The basic idea is to have private for-profit insurance companies compete with traditional Medicare. But we already know this does not work since Medicare is more cost-effective than private plans and for-profit insurance companies “compete” by cherry-picking healthier patients and making it harder for their sicker patients to get the care they need.
This zombie idea has already been tried and has already failed. We tried it before with Medicare Advantage, which failed to reduce costs or deliver quality care. Medicare Advantage’s costs were 13 percent higher than traditional Medicare.
Rep.

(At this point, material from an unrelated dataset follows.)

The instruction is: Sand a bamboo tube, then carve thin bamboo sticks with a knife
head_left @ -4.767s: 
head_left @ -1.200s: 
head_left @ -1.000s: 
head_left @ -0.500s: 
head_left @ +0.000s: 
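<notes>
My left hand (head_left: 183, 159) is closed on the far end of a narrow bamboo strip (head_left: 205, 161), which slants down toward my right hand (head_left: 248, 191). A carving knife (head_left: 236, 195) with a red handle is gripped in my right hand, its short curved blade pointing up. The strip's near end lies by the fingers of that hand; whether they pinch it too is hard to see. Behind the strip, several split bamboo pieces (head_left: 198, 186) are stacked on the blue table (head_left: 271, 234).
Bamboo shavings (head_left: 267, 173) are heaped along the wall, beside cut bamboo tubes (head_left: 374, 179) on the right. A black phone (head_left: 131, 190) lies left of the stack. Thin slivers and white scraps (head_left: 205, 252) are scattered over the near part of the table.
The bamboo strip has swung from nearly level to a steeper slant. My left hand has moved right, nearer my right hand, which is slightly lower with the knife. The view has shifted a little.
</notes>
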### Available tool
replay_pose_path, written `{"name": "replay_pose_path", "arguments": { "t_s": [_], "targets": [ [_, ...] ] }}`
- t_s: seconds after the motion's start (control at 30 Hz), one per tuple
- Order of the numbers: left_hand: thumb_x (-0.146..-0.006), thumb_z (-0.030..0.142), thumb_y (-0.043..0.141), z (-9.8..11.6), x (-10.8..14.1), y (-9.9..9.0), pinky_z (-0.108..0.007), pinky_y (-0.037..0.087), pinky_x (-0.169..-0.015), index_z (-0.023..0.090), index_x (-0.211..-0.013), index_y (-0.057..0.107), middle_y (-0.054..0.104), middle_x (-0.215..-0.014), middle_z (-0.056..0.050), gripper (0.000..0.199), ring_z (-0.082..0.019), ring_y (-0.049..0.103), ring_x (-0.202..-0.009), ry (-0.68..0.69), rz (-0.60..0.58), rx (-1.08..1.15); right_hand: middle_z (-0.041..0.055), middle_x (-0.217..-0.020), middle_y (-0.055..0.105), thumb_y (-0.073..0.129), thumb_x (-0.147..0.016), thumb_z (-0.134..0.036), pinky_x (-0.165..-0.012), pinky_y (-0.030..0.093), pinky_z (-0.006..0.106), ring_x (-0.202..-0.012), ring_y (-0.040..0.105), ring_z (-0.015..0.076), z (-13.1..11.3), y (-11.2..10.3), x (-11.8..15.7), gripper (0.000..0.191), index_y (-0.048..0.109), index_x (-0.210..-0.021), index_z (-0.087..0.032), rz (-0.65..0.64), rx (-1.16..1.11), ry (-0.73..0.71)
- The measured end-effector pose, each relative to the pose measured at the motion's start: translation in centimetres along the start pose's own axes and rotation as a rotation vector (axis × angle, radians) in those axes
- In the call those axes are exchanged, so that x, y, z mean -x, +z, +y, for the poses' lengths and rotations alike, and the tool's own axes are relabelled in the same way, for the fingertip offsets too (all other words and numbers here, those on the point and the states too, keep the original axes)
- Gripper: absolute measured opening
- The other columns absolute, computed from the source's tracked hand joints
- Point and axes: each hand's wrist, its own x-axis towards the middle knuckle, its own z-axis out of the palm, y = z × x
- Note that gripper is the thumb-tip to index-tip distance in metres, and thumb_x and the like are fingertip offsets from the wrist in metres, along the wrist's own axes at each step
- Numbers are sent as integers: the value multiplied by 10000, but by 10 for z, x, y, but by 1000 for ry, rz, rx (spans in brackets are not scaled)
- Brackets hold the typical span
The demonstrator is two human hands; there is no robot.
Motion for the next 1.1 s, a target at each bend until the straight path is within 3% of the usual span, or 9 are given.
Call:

Ryan spent 2011 on the defensive, defending his politically deadly proposal to replace traditional Medicare with vouchers for private insurance. The Congressional Budget Office already found that plan would increase overall health care costs by $34 trillion over 75 years and increase out-of-pocket costs by $6,000 per senior per year.
Ryan-Wyden is not about cost containment, and even its authors admit that vouchers would not be more cost-effective than traditional Medicare. So as a fallback they propose a budget cap, but they neglect to provide the necessary details about how their failsafe mechanism would work or who would pay the price for failure.
The Ryan-Wyden plan betrays a fundamental misdiagnosis of the problem of health care cost growth. We agree that if America fails to bring health care cost growth under control, health care costs will eventually bankrupt families, private businesses, state governments, and the federal government. But Medicare, which is more cost-effective than private insurance, is not the problem, it is the solution to runaway health care costs. It is the height of irony that the Ryan-Wyden plan destabilizes the most effective tool we have to control health care cost growth, which is Medicare. Under Ryan-Wyden, private for-profit insurance companies will cherry pick the healthiest seniors and stick Medicare with sicker and more costly seniors, driving up costs for Medicare, fragmenting and destabilizing the Medicare risk pool, and leaving traditional Medicare to wither on the vine.
In the end, the answer to the problem of health care cost growth is for more people to use Medicare, not fewer. The Ryan-Wyden zombie proposal takes us in exactly the wrong direction.